F-ZERO 99 – Nintendo Switch Online – Nintendo Direct 9.14.2023

The basic challenge of F-Zero 99, besides the franchise’s fairly light arcade racing mechanics, is one of resource management. That resource is Power, which is what controls your speed boosts—but it’s also your health, forcing players to make frequent decisions about whether to play conservatively to keep themselves alive, or push the limits to try to stay out ahead of the pack. That sounds like an interesting idea, admittedly, with lots of strategic weight to it. In practice, though, it means you have a button that makes the game more fun to play—but which will kill you if you push it too much. At least a third of our deaths (which knock you out of the race entirely, of course) have simply been because we got bored, and decided to jam the speed-candy button; if high-speed racing is your game’s big selling point, then there’s something wrong when it has to be doled out sporadically in order to survive.

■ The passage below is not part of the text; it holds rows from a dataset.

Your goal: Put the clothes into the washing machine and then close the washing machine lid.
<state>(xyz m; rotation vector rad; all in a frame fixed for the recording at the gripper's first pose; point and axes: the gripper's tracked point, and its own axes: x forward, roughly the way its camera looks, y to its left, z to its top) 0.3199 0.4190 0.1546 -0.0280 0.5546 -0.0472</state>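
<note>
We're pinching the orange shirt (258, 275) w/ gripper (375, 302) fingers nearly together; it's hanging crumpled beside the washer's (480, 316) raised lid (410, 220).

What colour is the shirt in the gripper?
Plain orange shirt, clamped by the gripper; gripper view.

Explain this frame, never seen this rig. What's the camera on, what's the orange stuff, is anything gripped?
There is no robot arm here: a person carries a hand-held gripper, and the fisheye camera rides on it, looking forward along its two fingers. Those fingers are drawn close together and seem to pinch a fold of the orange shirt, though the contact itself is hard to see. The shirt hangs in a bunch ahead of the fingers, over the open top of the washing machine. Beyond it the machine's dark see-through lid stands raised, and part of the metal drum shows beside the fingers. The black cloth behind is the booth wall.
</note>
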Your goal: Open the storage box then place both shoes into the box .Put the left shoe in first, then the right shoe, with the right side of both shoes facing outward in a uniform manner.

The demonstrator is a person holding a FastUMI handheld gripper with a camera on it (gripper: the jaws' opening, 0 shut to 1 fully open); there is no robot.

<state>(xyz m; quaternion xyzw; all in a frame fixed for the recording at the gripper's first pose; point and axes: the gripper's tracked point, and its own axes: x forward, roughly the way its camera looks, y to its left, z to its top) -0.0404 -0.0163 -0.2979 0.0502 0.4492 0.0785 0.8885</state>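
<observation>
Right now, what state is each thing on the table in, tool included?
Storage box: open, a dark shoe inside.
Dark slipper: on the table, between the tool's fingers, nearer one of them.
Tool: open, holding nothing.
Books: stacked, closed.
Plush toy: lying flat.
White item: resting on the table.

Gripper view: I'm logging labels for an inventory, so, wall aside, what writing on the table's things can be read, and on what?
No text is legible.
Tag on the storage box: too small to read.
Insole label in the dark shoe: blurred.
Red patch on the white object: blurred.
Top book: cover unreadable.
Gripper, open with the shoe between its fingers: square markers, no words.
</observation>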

That kind of focus on more conservative, thoughtful play can work in a racing game like Gran Turismo, which is as much about the strategy of racing as actual reflexes. But unless we’re missing something massive, the gameplay in F-Zero 99 simply isn’t anywhere deep enough to support that kind of mental engagement. (We’re also not entirely clear as to why races don’t run until the entire pack has been whittled down to 1, in the style of every other battle royale game in existence; there are few “Well, that just happened” sensations akin to finishing a multi-minute race and seeing you placed, like, 53rd.)